Description of the task – Search the data below, and report every line in which "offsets" occurs.
#####
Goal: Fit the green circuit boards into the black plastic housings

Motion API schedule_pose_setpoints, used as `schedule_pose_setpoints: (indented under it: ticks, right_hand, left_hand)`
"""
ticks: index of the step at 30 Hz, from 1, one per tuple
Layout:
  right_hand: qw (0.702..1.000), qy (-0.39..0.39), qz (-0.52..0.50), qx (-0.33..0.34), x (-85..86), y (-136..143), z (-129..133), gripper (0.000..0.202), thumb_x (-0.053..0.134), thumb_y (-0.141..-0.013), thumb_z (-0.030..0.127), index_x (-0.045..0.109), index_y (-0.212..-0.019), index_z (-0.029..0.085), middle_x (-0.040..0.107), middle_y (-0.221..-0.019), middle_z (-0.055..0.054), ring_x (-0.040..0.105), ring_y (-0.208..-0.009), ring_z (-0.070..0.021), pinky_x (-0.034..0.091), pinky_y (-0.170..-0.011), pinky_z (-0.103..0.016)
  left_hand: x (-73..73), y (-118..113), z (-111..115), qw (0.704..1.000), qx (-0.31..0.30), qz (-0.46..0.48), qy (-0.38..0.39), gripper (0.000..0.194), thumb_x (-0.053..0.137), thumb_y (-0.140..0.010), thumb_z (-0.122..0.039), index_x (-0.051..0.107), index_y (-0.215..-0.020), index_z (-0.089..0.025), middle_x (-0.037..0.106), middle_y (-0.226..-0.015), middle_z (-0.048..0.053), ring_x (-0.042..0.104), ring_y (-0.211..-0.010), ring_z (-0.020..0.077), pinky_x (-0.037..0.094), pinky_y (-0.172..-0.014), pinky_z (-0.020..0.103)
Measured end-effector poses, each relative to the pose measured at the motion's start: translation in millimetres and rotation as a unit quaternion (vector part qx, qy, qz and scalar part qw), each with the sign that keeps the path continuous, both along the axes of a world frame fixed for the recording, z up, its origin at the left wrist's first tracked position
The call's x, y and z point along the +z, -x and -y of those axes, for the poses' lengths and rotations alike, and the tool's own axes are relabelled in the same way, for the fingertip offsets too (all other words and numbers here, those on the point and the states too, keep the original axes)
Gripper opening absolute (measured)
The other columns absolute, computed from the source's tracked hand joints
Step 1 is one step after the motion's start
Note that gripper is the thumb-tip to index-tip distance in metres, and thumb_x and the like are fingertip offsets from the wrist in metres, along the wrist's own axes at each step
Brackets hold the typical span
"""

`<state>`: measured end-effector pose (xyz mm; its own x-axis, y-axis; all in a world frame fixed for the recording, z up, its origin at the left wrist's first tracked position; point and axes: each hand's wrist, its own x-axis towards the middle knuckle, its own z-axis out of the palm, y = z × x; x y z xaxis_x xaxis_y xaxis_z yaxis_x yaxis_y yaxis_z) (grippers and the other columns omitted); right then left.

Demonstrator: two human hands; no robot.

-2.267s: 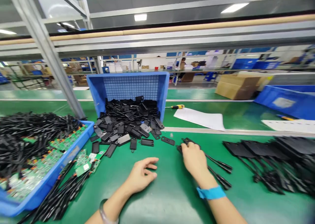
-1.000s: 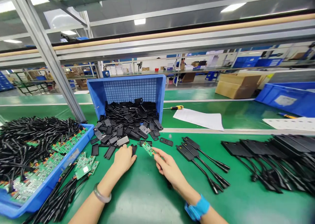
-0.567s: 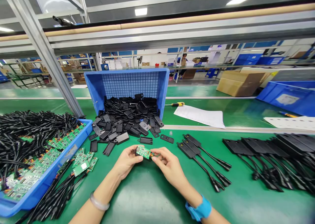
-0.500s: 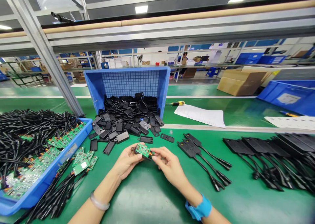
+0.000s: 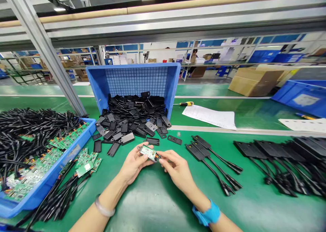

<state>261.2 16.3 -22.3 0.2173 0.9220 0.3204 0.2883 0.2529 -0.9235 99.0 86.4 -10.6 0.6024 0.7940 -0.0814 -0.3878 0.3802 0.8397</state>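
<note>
With the green circuit board [image 5: 148,152] as the clock's center, it sits in a black case [image 5: 155,159] between the person's 2 hands. The left hand [image 5: 133,164] has its fingers clamped on the case; the right hand [image 5: 177,167] has its thumb and index finger bent at the board's wire end, but I cannot tell whether they pinch the wires.

At 12 o'clock, a blue bin [image 5: 137,66] lies on its side, its mouth toward the person. Loose black covers [image 5: 134,111] heap inside and spill onto the green table [image 5: 158,208].

At 9 o'clock, a blue tray [image 5: 48,174] is filled with boards and black cables [image 5: 25,128]; more boards [image 5: 84,170] lie just outside it.

At 3 o'clock are 3 cabled cases [image 5: 197,150]. At 2 o'clock stand a cardboard box [image 5: 254,82] and another blue bin [image 5: 285,92], contents hidden.
</note>
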Motion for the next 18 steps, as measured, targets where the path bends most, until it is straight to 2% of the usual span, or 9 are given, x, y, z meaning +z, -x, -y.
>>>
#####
Solution for this problem –
The call's x, y and z point along the +z, -x and -y of those axes, for the poses' lengths and rotations alike, and the tool's own axes are relabelled in the same way, for the fingertip offsets too (all other words and numbers here, those on the point and the states too, keep the original axes)
Note that gripper is the thumb-tip to index-tip distance in metres, and thumb_x and the like are fingertip offsets from the wrist in metres, along the wrist's own axes at each step

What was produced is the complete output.